What you will do: Return, from the listing below, each line where the word "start" appears.

Stored data:
§ §

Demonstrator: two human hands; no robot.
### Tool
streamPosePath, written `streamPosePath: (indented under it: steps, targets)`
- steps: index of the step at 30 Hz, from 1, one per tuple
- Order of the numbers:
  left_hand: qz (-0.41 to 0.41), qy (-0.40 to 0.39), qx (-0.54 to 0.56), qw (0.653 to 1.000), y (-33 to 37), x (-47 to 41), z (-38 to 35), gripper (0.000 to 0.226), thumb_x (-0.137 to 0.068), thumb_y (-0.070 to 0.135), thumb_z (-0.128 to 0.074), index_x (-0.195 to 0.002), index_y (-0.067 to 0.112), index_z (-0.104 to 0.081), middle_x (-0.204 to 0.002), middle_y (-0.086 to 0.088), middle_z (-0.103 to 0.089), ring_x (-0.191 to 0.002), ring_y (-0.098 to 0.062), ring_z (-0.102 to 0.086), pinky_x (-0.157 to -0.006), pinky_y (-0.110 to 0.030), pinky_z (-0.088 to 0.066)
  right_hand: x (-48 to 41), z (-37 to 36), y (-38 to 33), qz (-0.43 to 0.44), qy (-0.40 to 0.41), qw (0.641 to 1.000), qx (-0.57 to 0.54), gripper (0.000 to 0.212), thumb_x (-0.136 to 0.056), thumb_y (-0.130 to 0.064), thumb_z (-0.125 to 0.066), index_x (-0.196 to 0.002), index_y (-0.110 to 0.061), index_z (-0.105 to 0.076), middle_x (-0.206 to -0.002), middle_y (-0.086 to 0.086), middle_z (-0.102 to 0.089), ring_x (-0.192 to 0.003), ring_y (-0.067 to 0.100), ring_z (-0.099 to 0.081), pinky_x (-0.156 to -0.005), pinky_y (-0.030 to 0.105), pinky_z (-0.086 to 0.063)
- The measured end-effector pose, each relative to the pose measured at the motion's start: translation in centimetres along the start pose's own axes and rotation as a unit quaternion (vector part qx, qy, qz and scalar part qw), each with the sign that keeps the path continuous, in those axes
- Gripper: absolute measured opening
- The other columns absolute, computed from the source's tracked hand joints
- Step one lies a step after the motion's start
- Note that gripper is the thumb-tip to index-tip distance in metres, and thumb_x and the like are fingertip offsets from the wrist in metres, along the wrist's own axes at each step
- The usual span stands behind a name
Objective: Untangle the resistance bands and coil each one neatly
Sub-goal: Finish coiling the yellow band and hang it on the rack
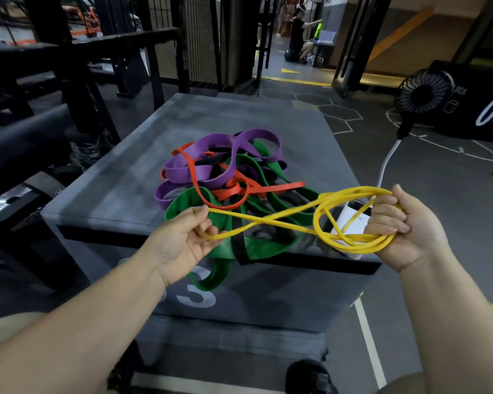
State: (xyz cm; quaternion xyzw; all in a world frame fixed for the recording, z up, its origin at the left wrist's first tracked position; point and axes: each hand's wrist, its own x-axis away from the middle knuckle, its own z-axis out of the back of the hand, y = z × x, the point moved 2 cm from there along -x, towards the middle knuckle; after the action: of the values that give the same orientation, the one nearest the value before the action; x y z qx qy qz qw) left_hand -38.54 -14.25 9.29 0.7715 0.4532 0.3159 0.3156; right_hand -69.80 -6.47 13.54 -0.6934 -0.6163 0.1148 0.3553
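Note:
A thin yellow band [271,221] stretches between both hands above the near edge of a grey padded box [120,177]. My left hand [182,240] grips its left end, palm up. Several loops of the same band are gathered in my right hand [402,226], which holds them as a partial coil. Behind, on the box top, lies a tangled pile: a purple band [199,172], an orange-red band [268,189], a wide green band [256,245] and a black band [238,245]. Part of the green band hangs over the box's front face.
A white power bank [350,220] with a white cable [387,160] lies on the box's right corner, under the yellow loops. A small black fan [423,95] stands on the floor to the right. Black racks [69,66] stand to the left. A person crouches far back.

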Motion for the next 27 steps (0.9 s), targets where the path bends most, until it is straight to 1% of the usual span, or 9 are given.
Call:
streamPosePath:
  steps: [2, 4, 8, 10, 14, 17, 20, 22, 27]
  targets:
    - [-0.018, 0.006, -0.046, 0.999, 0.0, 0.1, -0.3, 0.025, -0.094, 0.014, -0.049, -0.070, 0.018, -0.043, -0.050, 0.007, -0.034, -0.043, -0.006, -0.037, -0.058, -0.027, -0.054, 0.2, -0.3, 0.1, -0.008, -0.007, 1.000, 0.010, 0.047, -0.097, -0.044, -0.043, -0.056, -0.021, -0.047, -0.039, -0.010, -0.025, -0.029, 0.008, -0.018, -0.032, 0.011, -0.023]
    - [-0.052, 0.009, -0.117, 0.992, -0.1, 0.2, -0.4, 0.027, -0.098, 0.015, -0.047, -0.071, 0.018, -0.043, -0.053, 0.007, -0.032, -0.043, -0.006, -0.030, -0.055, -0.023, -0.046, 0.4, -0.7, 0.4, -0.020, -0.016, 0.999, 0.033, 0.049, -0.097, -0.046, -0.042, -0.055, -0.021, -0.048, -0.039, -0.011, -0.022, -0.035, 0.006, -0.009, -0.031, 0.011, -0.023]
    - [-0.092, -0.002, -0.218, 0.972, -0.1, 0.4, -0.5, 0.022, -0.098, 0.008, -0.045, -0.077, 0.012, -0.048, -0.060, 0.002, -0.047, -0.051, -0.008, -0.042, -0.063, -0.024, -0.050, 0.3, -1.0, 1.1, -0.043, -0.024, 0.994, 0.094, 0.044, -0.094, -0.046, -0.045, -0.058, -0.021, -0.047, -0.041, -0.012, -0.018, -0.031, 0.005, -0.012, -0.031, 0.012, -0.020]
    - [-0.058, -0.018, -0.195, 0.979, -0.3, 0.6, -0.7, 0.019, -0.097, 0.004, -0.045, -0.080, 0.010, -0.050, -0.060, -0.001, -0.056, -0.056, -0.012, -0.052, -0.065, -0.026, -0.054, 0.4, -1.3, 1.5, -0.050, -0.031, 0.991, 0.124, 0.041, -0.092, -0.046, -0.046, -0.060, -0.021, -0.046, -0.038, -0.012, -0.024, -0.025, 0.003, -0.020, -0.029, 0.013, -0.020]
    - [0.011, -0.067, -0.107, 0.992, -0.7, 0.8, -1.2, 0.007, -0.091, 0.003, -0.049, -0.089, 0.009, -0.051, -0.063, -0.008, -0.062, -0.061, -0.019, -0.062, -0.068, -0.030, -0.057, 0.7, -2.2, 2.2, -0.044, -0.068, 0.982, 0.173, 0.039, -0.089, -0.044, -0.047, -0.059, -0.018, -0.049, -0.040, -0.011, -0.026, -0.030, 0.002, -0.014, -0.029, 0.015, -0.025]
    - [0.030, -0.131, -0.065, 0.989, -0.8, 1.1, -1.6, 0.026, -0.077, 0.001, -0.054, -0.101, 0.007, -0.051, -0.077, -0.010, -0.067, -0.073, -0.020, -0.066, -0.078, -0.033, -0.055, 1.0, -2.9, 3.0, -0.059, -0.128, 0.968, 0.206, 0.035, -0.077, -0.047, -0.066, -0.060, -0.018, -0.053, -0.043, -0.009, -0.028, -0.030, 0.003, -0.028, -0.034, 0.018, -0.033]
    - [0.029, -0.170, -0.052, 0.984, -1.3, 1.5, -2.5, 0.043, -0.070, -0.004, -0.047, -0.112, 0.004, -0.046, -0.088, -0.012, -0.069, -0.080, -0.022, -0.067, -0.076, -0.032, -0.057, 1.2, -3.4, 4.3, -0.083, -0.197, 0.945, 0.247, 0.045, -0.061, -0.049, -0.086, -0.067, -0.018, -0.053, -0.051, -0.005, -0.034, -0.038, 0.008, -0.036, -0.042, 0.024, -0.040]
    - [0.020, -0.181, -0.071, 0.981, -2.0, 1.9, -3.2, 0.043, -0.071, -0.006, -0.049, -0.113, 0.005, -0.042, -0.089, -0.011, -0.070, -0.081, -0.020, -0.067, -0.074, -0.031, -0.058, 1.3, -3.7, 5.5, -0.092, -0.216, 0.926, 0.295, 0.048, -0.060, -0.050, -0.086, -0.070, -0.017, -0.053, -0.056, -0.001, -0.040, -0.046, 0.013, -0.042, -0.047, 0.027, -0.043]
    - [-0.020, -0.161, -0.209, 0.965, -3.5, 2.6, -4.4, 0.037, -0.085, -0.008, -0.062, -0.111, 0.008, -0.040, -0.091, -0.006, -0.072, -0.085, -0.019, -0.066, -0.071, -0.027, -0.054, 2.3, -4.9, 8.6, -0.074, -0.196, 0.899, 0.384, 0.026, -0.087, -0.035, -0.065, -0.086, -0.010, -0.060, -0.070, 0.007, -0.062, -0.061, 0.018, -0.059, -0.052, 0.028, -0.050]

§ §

Task response:
- The measured end-effector pose, each relative to the pose measured at the motion's start: translation in centimetres along the start pose's own axes and rotation as a unit quaternion (vector part qx, qy, qz and scalar part qw), each with the sign that keeps the path continuous, in those axes
- Step one lies a step after the motion's start

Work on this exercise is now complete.